Copy out the full data exactly as given; pictures should not be included.

** Opening Stored data block **

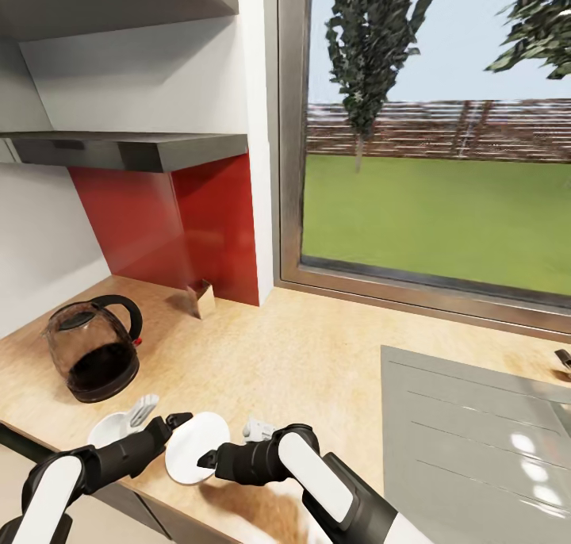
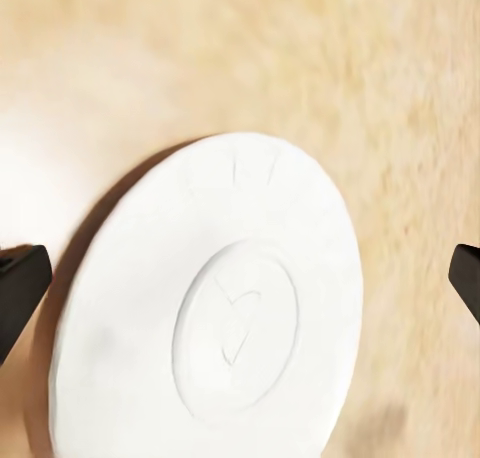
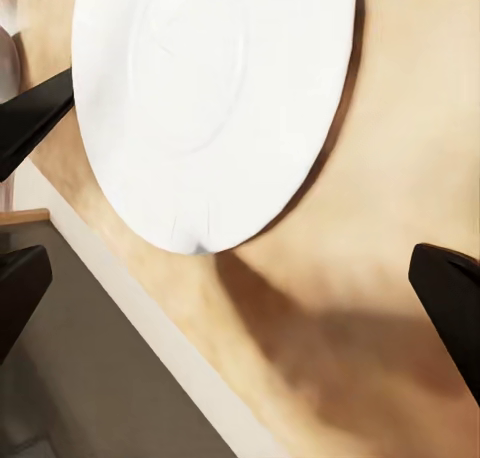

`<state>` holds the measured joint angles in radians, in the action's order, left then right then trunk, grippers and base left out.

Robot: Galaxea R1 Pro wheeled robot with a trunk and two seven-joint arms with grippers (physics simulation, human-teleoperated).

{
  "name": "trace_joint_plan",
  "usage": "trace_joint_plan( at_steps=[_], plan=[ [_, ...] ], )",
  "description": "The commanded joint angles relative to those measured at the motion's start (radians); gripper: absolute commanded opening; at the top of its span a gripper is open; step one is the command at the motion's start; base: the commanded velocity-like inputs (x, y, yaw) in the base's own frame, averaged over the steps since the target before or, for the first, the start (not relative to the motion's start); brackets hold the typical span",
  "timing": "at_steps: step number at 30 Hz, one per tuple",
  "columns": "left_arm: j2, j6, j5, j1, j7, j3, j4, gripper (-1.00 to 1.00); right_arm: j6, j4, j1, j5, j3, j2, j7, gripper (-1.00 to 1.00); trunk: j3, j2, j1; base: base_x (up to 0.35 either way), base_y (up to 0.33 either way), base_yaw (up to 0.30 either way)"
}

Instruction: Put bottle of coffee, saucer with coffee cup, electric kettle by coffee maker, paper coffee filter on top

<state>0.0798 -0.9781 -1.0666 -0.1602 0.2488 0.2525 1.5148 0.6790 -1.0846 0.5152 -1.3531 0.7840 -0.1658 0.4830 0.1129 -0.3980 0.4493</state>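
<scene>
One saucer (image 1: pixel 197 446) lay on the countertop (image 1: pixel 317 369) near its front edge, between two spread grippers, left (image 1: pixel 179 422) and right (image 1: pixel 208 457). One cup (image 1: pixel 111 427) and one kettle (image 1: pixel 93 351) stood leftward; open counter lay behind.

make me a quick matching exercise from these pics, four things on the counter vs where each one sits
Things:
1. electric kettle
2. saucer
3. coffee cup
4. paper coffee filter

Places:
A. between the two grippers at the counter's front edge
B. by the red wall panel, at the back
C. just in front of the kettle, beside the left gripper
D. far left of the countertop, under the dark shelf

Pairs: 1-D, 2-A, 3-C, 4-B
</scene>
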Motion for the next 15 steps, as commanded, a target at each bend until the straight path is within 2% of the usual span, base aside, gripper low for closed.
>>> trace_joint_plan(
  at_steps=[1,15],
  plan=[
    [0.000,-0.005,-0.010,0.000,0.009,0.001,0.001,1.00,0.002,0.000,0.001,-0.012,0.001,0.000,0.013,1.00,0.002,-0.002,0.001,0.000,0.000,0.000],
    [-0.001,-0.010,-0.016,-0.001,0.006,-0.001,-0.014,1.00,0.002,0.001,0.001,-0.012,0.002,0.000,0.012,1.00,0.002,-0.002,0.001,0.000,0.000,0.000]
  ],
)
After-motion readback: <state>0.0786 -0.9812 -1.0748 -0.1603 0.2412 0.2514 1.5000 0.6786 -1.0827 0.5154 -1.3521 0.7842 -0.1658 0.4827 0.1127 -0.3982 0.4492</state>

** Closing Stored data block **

▶ _Task response_:
`<state>` holds the measured joint angles in radians, in the action's order, left then right then trunk, grippers and base left out.

Robot: Galaxea R1 Pro wheeled robot with a trunk and two seven-joint arms with grippers (physics simulation, human-teleoperated).

{
  "name": "trace_joint_plan",
  "usage": "trace_joint_plan( at_steps=[_], plan=[ [_, ...] ], )",
  "description": "The commanded joint angles relative to those measured at the motion's start (radians); gripper: absolute commanded opening; at the top of its span a gripper is open; step one is the command at the motion's start; base: the commanded velocity-like inputs (x, y, yaw) in the base's own frame, averaged over the steps since the target before or, for the first, the start (not relative to the motion's start); brackets hold the typical span",
  "timing": "at_steps: step number at 30 Hz, one per tuple",
  "columns": "left_arm: j2, j6, j5, j1, j7, j3, j4, gripper (-1.00 to 1.00); right_arm: j6, j4, j1, j5, j3, j2, j7, gripper (-1.00 to 1.00); trunk: j3, j2, j1; base: base_x (up to 0.35 either way), base_y (up to 0.33 either way), base_yaw (up to 0.30 either way)"
}

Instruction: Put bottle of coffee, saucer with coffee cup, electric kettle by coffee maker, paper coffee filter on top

<state>0.0798 -0.9781 -1.0666 -0.1602 0.2488 0.2525 1.5148 0.6790 -1.0846 0.5152 -1.3531 0.7840 -0.1658 0.4830 0.1129 -0.3980 0.4493</state>
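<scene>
One saucer (image 1: pixel 197 446) lay on the countertop (image 1: pixel 317 369) near its front edge, between two spread grippers, left (image 1: pixel 179 422) and right (image 1: pixel 208 457). One cup (image 1: pixel 111 427) and one kettle (image 1: pixel 93 351) stood leftward; open counter lay behind.

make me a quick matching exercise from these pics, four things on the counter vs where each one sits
Things:
1. electric kettle
2. saucer
3. coffee cup
4. paper coffee filter

Places:
A. between the two grippers at the counter's front edge
B. by the red wall panel, at the back
C. just in front of the kettle, beside the left gripper
D. far left of the countertop, under the dark shelf

Pairs: 1-D, 2-A, 3-C, 4-B
</scene>
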Motion for the next 15 steps, as commanded, a target at each bend until the straight path is within 2% of the usual span, base aside, gripper low for closed.
>>> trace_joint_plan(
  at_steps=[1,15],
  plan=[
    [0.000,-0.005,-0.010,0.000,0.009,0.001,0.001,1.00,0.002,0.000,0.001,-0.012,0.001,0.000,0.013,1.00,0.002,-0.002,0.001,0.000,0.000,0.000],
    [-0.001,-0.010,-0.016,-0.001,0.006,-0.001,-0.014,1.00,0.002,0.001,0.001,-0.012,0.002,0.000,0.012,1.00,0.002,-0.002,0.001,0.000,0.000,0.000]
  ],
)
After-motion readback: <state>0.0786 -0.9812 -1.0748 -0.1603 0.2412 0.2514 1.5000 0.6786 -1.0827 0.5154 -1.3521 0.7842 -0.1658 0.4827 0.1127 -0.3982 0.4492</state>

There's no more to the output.